(RECORDED INFORMATION)
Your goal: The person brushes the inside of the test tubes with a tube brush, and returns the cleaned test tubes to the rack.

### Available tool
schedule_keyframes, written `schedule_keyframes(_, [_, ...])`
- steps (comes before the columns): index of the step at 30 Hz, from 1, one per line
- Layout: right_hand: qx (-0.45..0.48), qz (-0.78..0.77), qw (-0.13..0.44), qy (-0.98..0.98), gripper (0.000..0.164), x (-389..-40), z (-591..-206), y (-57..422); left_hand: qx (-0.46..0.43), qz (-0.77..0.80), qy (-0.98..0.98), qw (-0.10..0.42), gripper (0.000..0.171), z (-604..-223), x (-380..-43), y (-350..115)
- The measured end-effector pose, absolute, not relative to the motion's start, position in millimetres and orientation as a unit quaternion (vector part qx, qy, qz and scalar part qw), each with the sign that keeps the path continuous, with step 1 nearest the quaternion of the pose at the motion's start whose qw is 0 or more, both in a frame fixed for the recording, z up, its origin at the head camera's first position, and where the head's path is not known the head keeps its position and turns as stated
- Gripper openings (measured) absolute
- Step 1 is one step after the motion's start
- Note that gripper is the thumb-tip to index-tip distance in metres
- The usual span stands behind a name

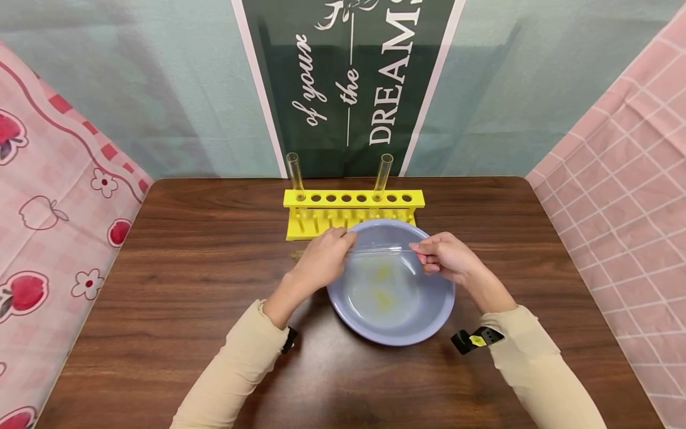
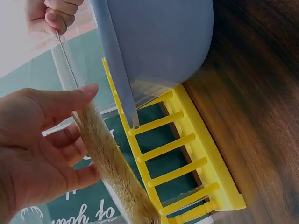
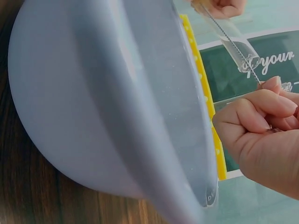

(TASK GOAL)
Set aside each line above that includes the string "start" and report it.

(SOLVED PROBLEM)
- The measured end-effector pose, absolute, not relative to the motion's start, position in millimetres and orientation as a unit quaternion (vector part qx, qy, qz and scalar part qw), each with the sign that keeps the path continuous, with step 1 nearest the quaternion of the pose at the motion's start whose qw is 0 or more, both in a frame fixed for the recording, z up, its origin at the head camera's first position, and where the head's path is not known the head keeps its position and turns as stated
- Step 1 is one step after the motion's start

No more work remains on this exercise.